Problem requirements:
What lines of the data below hold "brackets"? Show them.

The data:
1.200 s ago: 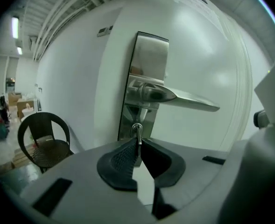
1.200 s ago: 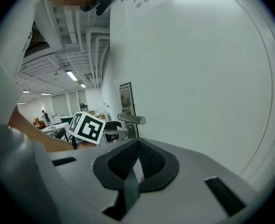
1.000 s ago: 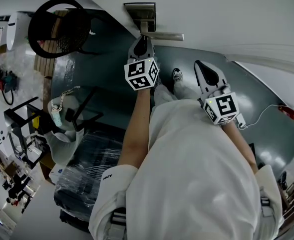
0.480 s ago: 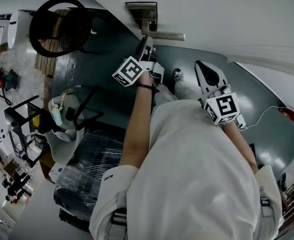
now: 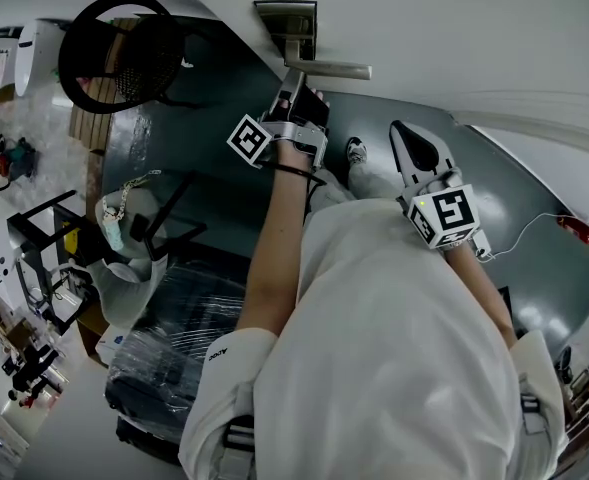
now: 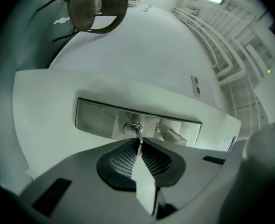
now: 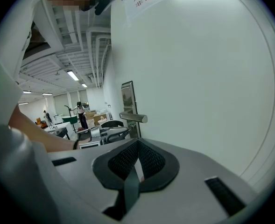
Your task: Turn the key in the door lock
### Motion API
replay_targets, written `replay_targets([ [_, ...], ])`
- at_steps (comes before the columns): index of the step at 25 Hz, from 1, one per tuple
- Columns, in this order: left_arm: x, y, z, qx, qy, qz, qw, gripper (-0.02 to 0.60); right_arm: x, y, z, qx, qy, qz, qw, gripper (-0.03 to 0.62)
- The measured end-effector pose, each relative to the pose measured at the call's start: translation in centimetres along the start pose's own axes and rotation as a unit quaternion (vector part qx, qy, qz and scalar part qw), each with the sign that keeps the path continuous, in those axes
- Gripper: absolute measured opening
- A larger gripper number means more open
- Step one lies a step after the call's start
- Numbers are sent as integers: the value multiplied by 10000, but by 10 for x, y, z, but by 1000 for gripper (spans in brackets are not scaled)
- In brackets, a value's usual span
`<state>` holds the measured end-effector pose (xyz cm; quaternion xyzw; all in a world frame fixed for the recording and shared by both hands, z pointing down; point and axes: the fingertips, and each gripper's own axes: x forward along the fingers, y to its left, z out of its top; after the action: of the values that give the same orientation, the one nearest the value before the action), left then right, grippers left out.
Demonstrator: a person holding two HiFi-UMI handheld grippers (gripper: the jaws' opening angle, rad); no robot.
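1. Key [image 6: 139, 135] sits in the lock cylinder [image 6: 133, 128] of the brushed metal plate [image 6: 100, 118] on the white door [image 6: 142, 55], at the middle of the left gripper view; its blade runs from the cylinder down into the gripper
2. Left gripper [image 6: 138, 143] has its fingers [image 6: 121, 161] narrow and closed on the key, with the black ribbed pads meeting around it
3. Seen from the head view, the left gripper [image 5: 292, 83] is at the upper middle of the frame, with its tip at the door just under the lever handle [image 5: 329, 68] and below the plate [image 5: 286, 18]; it is rolled so that its marker cube [image 5: 249, 140] sticks out to the lower left
4. Right gripper [image 5: 406, 133] hangs right of centre in the head view, well apart from the lock, pointing toward the door
5. In the right gripper view the right gripper [image 7: 137, 148] has its fingers [image 7: 152, 160] together with nothing between them; the lever handle [image 7: 133, 118] and plate [image 7: 128, 97] show beyond, left of centre
6. Black mesh chair [image 5: 114, 53] stands at the upper left of the head view, on the dark floor [image 5: 204, 168]
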<state>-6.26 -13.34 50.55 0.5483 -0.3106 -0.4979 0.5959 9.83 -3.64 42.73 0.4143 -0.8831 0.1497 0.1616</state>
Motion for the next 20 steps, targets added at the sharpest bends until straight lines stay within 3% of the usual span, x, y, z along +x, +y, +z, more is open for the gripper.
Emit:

Task response:
- Numbers are sent as integers: the value multiplied by 10000, but by 10 for x, y, z, but by 1000 for gripper (spans in brackets are not scaled)
- In brackets, a value's usual span

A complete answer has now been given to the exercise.